Where the data below shows a picture, leave that picture out and copy the rest exactly.

[Given information Boundary: Start]

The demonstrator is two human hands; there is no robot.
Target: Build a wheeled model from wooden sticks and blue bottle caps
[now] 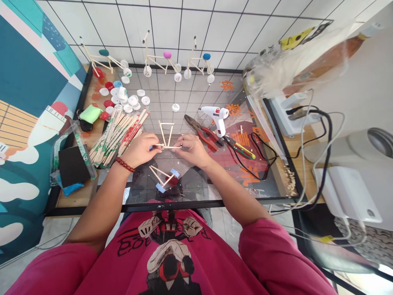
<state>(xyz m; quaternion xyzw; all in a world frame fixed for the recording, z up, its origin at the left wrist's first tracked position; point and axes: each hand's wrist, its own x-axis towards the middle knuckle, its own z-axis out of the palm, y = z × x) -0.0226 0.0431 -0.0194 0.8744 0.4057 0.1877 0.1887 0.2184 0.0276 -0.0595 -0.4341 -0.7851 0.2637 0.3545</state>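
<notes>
Between my hands is a small frame of joined wooden sticks (166, 135), with several sticks meeting near its lower edge. My left hand (141, 150) pinches the left end of it, beside a small blue piece at the fingertips. My right hand (194, 150) pinches the right end, where a small dark tip shows. Just below my hands, a second stick piece (161, 178) with two light blue blocks lies on the glass tabletop (138, 189). A white cap (175, 107) lies above the frame.
Wrapped sticks (115, 137) and bottle caps (123, 96) lie at left. Pliers (204, 133), a white glue gun (217, 117) and a cutter (242, 148) are at right, with black cable beyond. Three stick bicycles, one with a pink seat (167, 55), stand along the back.
</notes>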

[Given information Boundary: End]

▸ Answer section:
The demonstrator is two human hands; there is no robot.
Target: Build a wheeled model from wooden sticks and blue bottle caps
[now] 
<state>(xyz m; quaternion xyzw; all in a world frame fixed for the recording, z up, its origin at the left wrist's first tracked position; point and axes: each hand's wrist, its own x-axis towards the middle knuckle, its own z-axis out of the palm, y = z × x) -0.0226 0.0431 -0.0194 0.8744 0.4057 0.1877 0.1887 0.2184 0.0276 -0.0595 -0.4341 -0.7851 0.2637 0.3545</state>
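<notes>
Between my hands is a small frame of joined wooden sticks (166, 135), with several sticks meeting near its lower edge. My left hand (141, 150) pinches the left end of it, beside a small blue piece at the fingertips. My right hand (194, 150) pinches the right end, where a small dark tip shows. Just below my hands, a second stick piece (161, 178) with two light blue blocks lies on the glass tabletop (138, 189). A white cap (175, 107) lies above the frame.
Wrapped sticks (115, 137) and bottle caps (123, 96) lie at left. Pliers (204, 133), a white glue gun (217, 117) and a cutter (242, 148) are at right, with black cable beyond. Three stick bicycles, one with a pink seat (167, 55), stand along the back.
</notes>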

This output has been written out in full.